• [Work instructions] The expected answer is the set of lines in the data below between the line holding "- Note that" and the line holding "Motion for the", inclusive, written out exactly.

• [Stored data]
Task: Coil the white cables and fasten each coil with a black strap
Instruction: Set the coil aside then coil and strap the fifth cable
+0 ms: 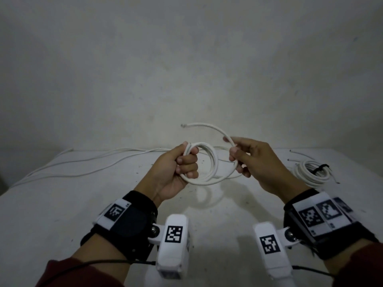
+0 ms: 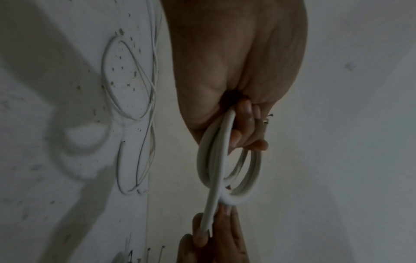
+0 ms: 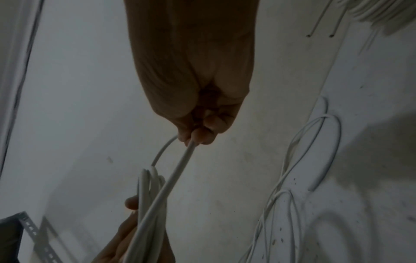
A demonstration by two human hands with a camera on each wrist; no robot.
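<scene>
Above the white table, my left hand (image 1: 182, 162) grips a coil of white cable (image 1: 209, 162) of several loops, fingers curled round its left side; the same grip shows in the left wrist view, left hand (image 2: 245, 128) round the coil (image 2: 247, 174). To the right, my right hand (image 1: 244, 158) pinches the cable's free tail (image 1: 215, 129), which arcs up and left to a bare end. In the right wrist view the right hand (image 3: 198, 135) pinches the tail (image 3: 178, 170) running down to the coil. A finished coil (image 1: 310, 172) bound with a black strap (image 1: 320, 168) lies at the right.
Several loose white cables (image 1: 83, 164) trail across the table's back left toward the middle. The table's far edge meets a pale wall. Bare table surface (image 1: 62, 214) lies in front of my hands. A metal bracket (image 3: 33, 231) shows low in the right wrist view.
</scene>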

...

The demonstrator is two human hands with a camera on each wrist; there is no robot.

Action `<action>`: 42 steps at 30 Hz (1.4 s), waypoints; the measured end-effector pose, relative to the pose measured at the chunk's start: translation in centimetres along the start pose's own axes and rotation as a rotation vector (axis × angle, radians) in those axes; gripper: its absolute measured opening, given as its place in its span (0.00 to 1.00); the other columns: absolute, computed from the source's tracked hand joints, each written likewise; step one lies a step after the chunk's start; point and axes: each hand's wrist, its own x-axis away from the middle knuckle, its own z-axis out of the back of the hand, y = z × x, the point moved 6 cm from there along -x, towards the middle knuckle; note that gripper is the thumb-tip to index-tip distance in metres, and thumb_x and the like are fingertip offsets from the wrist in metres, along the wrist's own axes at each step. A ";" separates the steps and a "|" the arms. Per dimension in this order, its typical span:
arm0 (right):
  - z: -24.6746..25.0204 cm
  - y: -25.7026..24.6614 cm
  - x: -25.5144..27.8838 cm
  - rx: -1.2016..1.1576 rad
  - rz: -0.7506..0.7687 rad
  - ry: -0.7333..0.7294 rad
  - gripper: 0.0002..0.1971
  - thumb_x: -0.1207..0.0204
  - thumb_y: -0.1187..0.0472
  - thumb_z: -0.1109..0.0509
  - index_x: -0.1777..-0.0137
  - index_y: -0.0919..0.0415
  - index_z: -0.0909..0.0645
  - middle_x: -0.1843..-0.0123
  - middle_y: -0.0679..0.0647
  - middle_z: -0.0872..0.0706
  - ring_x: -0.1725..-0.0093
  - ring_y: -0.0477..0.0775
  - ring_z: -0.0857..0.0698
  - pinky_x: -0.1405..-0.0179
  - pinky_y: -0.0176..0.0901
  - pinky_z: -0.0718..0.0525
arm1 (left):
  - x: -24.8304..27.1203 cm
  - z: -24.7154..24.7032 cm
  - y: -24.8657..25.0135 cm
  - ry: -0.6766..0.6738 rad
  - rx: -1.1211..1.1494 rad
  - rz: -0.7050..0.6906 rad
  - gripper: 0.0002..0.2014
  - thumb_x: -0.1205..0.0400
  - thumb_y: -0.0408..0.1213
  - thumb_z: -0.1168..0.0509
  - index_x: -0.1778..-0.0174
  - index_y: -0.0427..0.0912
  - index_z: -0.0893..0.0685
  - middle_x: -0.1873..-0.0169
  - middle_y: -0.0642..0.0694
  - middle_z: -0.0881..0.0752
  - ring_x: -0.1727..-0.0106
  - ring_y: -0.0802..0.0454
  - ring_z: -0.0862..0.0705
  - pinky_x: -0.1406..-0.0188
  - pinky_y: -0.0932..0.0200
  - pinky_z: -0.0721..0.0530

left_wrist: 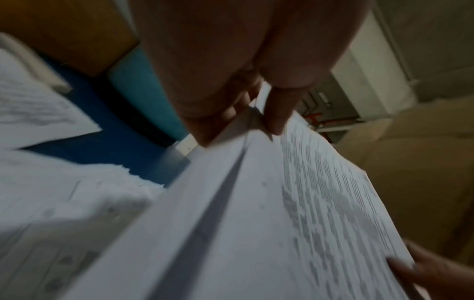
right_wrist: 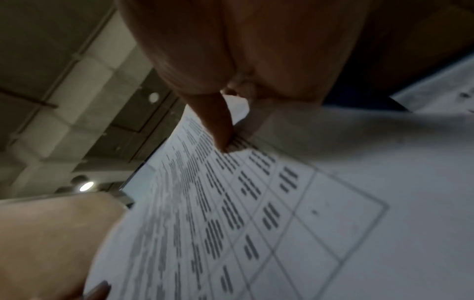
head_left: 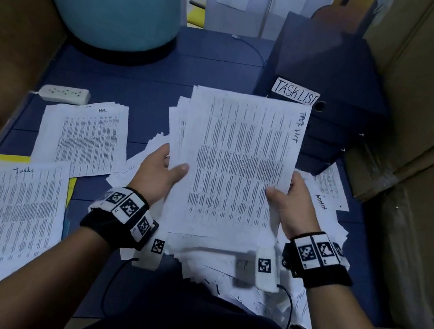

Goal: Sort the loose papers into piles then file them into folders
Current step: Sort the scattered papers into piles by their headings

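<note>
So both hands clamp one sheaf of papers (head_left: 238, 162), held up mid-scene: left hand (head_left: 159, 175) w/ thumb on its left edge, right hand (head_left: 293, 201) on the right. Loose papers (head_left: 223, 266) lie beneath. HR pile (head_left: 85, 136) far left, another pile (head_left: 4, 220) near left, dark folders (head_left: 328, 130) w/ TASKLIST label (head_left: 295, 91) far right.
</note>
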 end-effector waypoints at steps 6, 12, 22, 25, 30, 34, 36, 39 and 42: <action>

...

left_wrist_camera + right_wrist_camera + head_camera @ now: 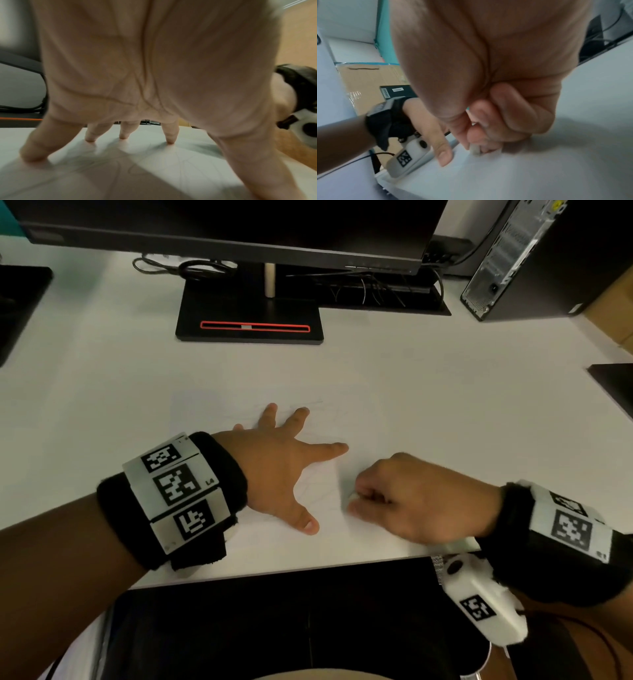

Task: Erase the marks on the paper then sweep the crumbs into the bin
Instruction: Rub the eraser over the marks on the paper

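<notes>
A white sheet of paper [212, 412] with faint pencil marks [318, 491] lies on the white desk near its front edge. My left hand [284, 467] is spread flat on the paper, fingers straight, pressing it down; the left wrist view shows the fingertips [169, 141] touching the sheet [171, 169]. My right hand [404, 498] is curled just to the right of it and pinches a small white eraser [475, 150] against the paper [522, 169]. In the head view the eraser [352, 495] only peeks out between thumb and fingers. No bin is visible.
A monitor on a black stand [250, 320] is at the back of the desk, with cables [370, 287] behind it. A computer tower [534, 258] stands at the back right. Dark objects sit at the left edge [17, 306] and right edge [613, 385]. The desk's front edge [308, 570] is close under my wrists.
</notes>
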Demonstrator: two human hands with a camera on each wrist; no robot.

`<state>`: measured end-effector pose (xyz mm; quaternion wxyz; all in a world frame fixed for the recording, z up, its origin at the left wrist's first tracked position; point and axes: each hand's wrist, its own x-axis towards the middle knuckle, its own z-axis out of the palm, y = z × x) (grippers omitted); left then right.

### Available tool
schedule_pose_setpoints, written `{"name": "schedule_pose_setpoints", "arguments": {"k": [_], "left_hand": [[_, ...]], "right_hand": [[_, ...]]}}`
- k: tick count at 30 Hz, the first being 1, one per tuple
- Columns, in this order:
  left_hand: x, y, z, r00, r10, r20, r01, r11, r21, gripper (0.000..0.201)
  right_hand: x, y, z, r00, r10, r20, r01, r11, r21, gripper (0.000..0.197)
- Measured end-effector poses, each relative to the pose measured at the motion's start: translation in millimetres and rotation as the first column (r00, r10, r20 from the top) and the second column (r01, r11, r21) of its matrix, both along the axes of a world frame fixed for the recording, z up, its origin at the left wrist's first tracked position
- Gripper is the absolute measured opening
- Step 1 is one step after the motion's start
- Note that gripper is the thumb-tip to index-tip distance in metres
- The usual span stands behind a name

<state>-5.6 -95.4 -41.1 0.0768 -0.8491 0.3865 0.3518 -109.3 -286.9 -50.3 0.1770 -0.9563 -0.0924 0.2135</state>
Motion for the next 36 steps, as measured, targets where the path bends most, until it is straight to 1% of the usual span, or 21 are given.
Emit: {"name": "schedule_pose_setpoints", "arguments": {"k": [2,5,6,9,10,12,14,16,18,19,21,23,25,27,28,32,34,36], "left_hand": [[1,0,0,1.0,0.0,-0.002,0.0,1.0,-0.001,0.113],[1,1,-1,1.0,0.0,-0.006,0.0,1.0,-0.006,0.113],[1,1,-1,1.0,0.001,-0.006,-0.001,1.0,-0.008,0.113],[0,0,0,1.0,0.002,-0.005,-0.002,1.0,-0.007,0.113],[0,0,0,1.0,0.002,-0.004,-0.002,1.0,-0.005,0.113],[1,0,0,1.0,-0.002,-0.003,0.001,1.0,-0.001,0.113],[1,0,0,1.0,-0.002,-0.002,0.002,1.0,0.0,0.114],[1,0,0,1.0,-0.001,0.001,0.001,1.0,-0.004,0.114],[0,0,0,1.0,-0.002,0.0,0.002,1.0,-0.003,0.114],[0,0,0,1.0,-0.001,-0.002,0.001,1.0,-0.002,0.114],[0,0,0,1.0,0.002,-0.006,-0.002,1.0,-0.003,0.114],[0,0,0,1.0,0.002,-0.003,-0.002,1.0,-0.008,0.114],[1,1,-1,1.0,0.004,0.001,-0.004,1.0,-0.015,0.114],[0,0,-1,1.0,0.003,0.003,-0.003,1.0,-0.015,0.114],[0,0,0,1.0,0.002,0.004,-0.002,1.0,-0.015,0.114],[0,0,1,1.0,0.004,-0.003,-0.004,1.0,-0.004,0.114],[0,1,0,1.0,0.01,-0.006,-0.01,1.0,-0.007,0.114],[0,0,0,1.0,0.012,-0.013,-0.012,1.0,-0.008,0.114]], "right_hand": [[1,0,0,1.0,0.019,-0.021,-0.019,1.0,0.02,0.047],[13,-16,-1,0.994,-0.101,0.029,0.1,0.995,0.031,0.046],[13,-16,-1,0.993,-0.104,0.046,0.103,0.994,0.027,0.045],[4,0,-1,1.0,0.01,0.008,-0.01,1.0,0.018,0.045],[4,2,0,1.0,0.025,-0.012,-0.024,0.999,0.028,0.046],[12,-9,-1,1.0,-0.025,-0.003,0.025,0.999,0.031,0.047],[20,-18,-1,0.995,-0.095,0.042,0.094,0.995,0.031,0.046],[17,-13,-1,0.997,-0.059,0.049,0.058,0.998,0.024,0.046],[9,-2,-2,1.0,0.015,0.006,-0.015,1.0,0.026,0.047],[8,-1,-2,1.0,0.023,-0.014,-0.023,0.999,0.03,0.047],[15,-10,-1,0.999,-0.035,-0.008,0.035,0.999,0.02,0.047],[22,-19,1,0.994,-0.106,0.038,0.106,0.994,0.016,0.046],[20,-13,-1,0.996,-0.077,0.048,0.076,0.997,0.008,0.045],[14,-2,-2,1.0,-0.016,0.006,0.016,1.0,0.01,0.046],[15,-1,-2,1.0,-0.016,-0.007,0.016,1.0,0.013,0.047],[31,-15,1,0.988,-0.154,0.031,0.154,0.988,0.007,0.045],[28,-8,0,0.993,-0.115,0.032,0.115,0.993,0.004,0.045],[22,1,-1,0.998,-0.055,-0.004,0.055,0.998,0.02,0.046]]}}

• [Output for this exercise]
- Note that gripper is the thumb-tip to index-tip distance in metres
- The usual span stands behind a name

<state>-5.6 -95.4 -41.1 0.0768 -0.8491 0.3865 0.3518 -109.3 -286.9 -50.3 0.1770 -0.9563 -0.0924 0.2135</state>
Motion for the next 36 steps, as measured, targets where the path bends most, until it is straight to 1% of the usual span, or 21 are given.

The exercise is now done.